On October 14-15-16th, Joshua Tree will host Desert Daze, a 3-day music festival, and 2 out of the 4 bands I saw at the Echoplex on Thursday night (Night Beats and LA Witch) are part of the impressive line up, which also includes Washed Out, ????, The Sonics, Deerhunter, Primus, Godspeed you!, The Black Angels, Television, Brian Jonestown Massacre and so many other bands. You may have seen a theme, many of the bands have a druggy psychedelic sound that people will be able to fully appreciate far away from civilization, lost in the middle of the desert.
Thursday night was a night a fuzz and fun psychedelia, with a first band which has left no trace whatsoever on the internet, is this still possible these days? Vanilla, simply described as a two-piece pop band from Anaheim, CA, has no Facebook or Twitter account, and I failed to find anything about them. They were actually a trio with no drummer but a table full of electronics, producing a loud fuzz, which made the whole place vibrate. There was a certain poppiness showing its timid head behind this heavy and intense vibrating fog, digging into darkness, although they had a few glorious ones, soothing and tainted of a Brain Jonestown Massacre aura, with very few beats overall. But where do they come from? I lied a little bit as you can find some rare traces of Vanilla on the internet, it’s actually the solo project of Alex Ahmadi, from the band Cosmonauts.
I had seen C.G. Roxanne and the Nightmares before, and this young band keeps getting better live. Despite the fact that frontman Marlon Rabenreither struggled through his set with technical problems, first with his cord, then his amp, he barely stopped, fought tooth and claw through the whole thing like a warrior with a formidable energy and a gritty dirty sound that the Stooges would not deny. On their Facebook description, they simply wrote ‘rock & roll’, and hell, rock & roll it was, with punk abrupt riffs, a fast aggression and a motorcyclist’s badass attitude without the leather jacket. Rabenreither’s great showman display was comically contrasting with bassist Sam Thornton’s placid coolness, and it was a sweaty, wild and chaotic set, carried on by a death-or-life-sentence, a the-show-must-go-on determined spirit. They have an upcoming album entitled ‘Batards Au Paradis’, which seems to be a promising program.

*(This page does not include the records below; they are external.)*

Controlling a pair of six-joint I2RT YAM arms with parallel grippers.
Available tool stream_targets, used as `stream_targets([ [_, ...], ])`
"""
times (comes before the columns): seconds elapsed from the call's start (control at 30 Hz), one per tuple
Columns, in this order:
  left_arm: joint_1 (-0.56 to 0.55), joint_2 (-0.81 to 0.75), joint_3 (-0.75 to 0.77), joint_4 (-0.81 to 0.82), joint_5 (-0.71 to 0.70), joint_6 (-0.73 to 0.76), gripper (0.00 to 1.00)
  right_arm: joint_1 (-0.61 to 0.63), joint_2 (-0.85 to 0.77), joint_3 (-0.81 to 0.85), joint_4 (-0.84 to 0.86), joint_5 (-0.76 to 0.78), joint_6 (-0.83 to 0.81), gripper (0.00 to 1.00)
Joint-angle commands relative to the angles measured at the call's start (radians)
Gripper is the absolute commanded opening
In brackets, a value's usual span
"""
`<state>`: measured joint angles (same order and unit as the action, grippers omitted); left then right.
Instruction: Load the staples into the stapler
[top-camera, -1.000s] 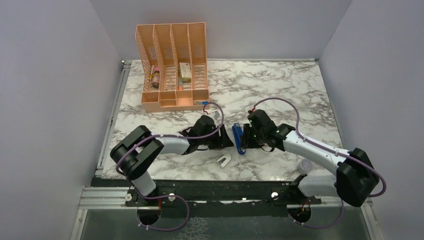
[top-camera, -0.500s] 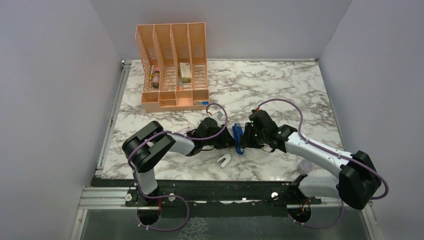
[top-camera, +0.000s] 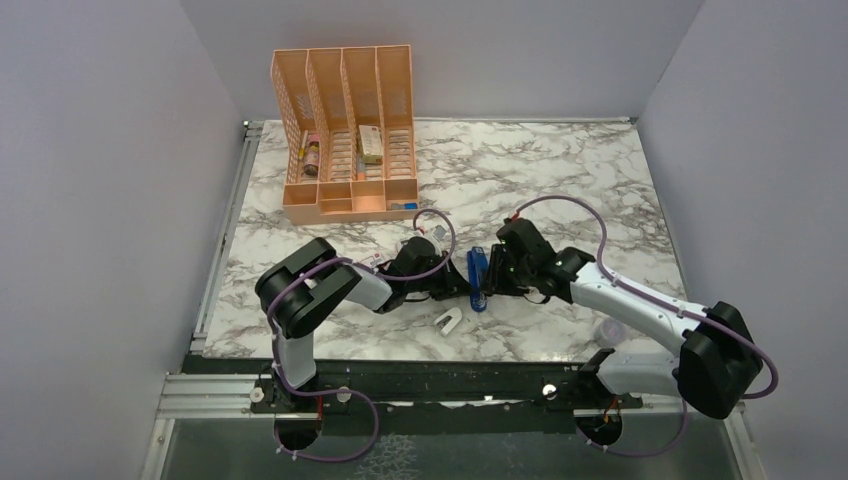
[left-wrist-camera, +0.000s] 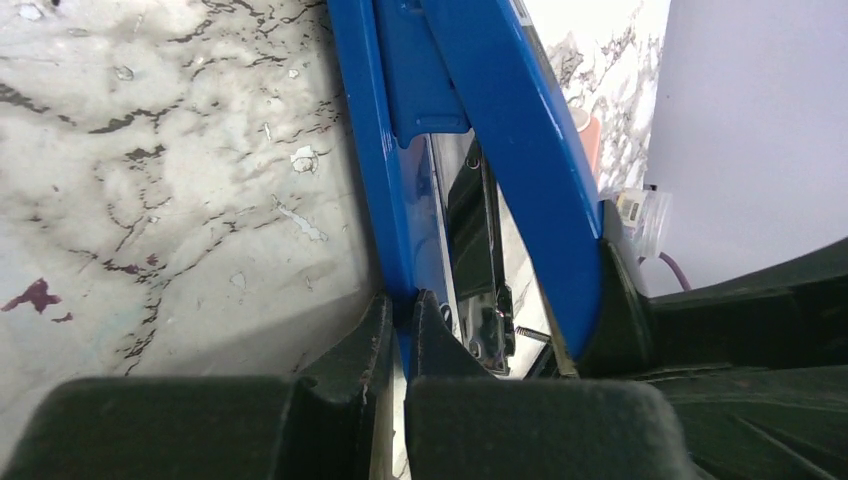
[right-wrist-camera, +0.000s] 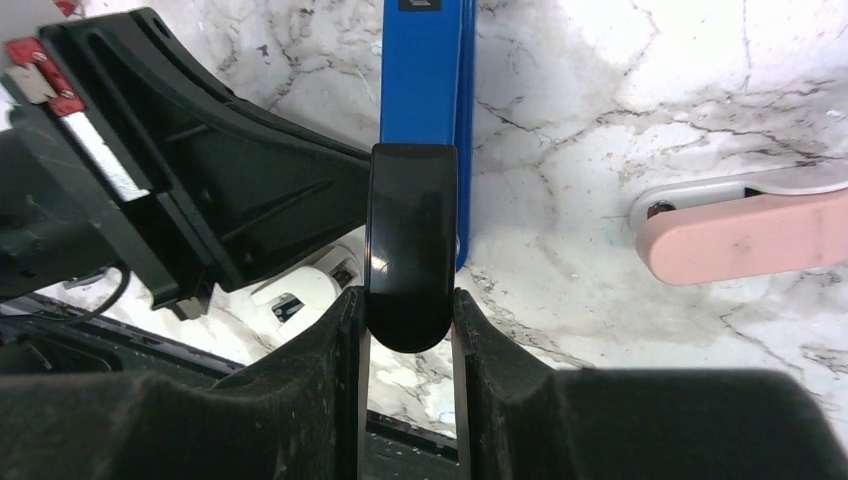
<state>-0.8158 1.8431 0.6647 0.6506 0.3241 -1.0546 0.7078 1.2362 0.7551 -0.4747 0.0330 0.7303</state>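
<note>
The blue stapler (top-camera: 477, 277) lies on the marble between both arms. In the left wrist view the stapler (left-wrist-camera: 500, 130) gapes open, its two blue halves spread apart with the metal channel (left-wrist-camera: 478, 262) showing between them. My left gripper (left-wrist-camera: 402, 305) is shut on the thin edge of the lower blue half. From the other side my right gripper (right-wrist-camera: 410, 300) is shut on the stapler's black rounded end (right-wrist-camera: 410, 240). Seen from above, the left gripper (top-camera: 460, 285) and the right gripper (top-camera: 492, 282) face each other across it. The staples do not show clearly in any view.
A small white curved clip (top-camera: 449, 321) lies just in front of the stapler. A pink oval eraser (right-wrist-camera: 745, 235) rests right of the stapler. The orange desk organiser (top-camera: 345, 200) stands at the back left with small items inside. A pale round object (top-camera: 610, 330) sits by the right arm.
My left gripper has closed onto the stapler's blue edge and its arm has swung in toward the right. The right gripper keeps its hold on the black end.
</note>
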Motion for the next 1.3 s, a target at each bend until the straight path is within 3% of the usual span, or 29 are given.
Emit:
stream_targets([
  [0.0,-0.014,0.02,-0.023,0.02,0.014,0.038,0.0,0.004,-0.024,0.118,0.009,0.117,-0.046,0.13],
  [0.3,-0.013,0.043,-0.026,0.018,0.0,0.058,0.0,0.001,0.063,0.297,-0.068,0.311,-0.14,0.15],
  [0.43,-0.013,0.056,-0.03,0.018,-0.011,0.059,0.0,-0.011,0.128,0.382,-0.025,0.361,-0.21,0.21],
  [0.8,-0.013,0.07,-0.053,0.018,-0.032,0.069,0.0,-0.077,0.334,0.536,0.14,0.325,-0.35,0.29],
  [1.27,-0.013,0.085,-0.068,0.018,-0.053,0.081,0.01,-0.088,0.503,0.625,0.133,0.231,-0.425,0.4],
])
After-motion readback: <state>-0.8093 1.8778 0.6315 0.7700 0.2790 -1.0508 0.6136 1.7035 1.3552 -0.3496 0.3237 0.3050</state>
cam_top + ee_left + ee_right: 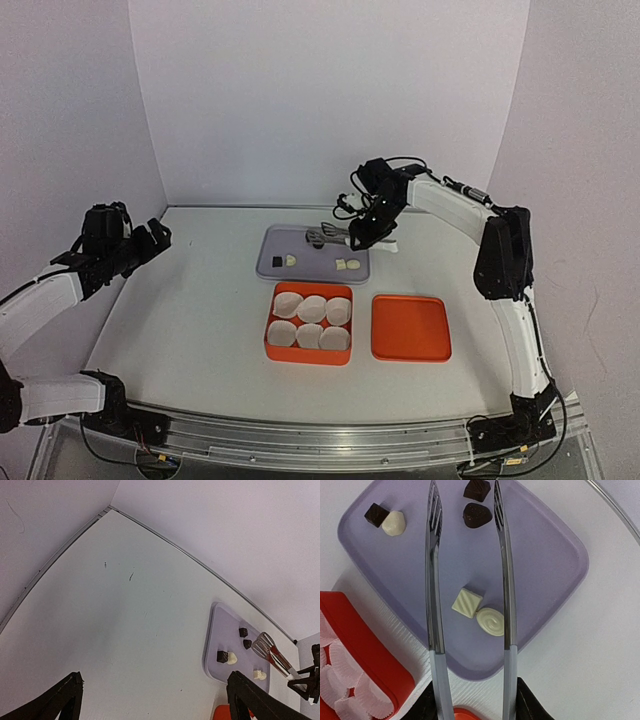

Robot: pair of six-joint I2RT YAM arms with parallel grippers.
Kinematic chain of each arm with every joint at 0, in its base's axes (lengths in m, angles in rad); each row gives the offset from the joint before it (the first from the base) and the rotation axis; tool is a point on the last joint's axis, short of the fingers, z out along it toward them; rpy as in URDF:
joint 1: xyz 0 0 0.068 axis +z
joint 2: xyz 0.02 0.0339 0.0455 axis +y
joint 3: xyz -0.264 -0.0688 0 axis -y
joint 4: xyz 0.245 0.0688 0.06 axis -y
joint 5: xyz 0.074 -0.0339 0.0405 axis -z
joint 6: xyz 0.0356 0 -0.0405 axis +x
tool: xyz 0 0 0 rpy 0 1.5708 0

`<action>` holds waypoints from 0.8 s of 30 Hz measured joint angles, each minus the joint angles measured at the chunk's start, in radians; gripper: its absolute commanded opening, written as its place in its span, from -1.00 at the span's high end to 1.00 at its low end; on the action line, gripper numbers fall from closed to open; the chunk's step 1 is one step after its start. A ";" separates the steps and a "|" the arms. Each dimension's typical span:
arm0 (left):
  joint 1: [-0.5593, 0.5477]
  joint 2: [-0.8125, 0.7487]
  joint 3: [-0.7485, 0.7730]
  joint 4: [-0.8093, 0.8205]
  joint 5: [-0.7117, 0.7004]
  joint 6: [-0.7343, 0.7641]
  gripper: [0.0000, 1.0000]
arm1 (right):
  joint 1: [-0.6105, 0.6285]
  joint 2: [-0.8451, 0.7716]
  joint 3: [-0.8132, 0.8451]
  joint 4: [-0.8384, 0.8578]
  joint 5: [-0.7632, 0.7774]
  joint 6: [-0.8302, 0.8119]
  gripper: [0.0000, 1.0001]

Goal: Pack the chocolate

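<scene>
Steel, my tongs (434,605) hang spread, pinching nothing, clamped in the right gripper (362,236) above the lilac tray (545,565) where the chocolate (467,603) lies loose. I'd say they gape to straddle one piece for the orange box (308,357) just nearer.

- Table (200,300): white, matte, flat top that carries the three items below.
- Tray (310,264): pale purple, square with rounded corners, lying flat toward the far middle of the table.
- Box (308,357): orange, open-topped, resting just in front of the tray.
- Lid (410,328): orange, square, lying flat just to the right of the box, with a narrow gap between them.
</scene>
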 measured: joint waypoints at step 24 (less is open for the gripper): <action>0.000 0.030 -0.005 0.002 0.000 -0.001 -0.99 | 0.004 0.110 0.066 0.006 0.052 0.001 0.43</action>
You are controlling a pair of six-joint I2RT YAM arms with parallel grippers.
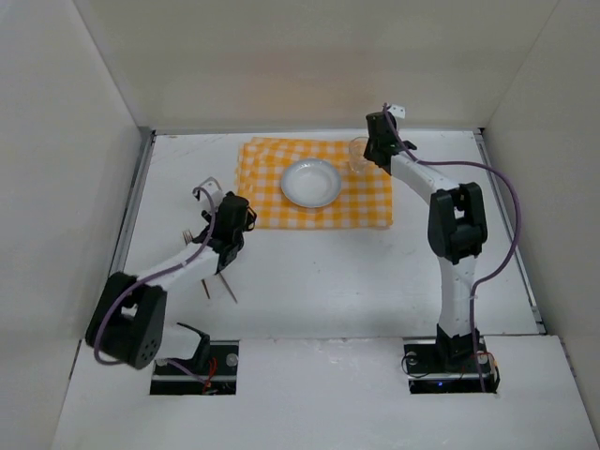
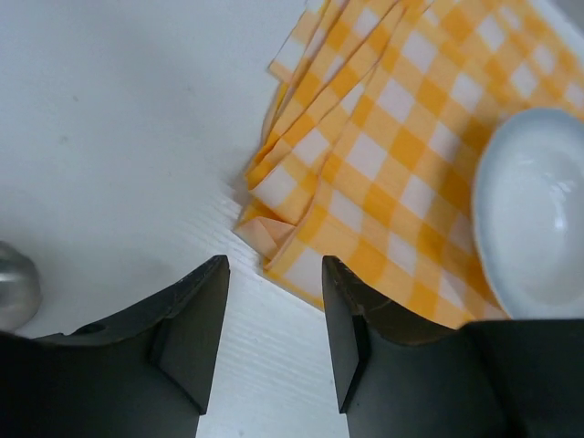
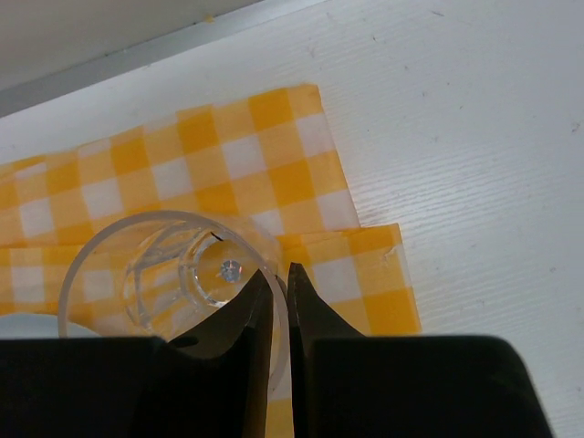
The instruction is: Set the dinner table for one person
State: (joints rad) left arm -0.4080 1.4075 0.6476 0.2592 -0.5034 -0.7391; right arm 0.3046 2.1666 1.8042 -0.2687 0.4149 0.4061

The first time I saw the all-girl band L.A. Witch, they were playing a psych-festival headlined by the Warlocks, and, like these veteran kings of druggy psychedelia, these girls know how to descend into darkness with slow burns and a dense shoegazing. If there was not too much action on stage, their retro sound, slow but abrasive, built a haunting atmosphere with dark reverb, a splash of surf guitars, and frontwoman Sade Sanchez’s vocals lost in bluesy psychedelia. It was sometimes hard to believe that so much darkness could come out of her tiny persona, but her guitar was resonating like hell’s gates and their funeral marches were often shifting tempo and turning into a fast and aggressive rhythm, as if Johnny Cash was meeting psychedelia.
Then, it was time for headliners Night Beats and their own brand of bluesy psychedelia, spiking with plenty of distortion and reverb surf guitar. All set-long, I was admiring frontman Danny Lee Blackwell’s slick gesture and his magnetic stare, a bit seductive and mean at the same time, as he was executing his psych-rock numbers flawlessly but with plenty of attitude. Holding his guitar like a weapon, this guy could have killed with a simple sight or a few riffs, he didn’t wink one single time and with his cowboy hat, he looked like the tough hero of a Tarantino movie or some spaghetti western oldies. He and his bandmates were proudly riding the darkness of the acid-flash-back chaos they had created, bringing us back inside the 60’s summer of love in a Vietnam-war-haunted vortex of blues guitars. If they named themselves in honor of Sam Cooke’s 1963 album, they always cites The Thirteenth Floor Elevators as inspiration, and they also dedicated their song ‘Bad Love’ to Ronnie Spector, knowing very well their place in music history. However, they looked so tough and so in command of their own music, that their set had nothing to do with a nostalgic field trip in memory lane. At the beginning of this year, they released their album, ‘Who Sold My Generation’, their best to date, and if the Los Angeles scene doesn’t have a short supply of these psych-rock revival bands, Night Beats, the Seattle band via Texas with a LA sound (the record was recorded in Echo Park) seemed to show everyone how it is done, engulfing tons of influences into very personal bluesy jams, and ending the long week night in a glorious sweat-soaked kaleidoscopic trip.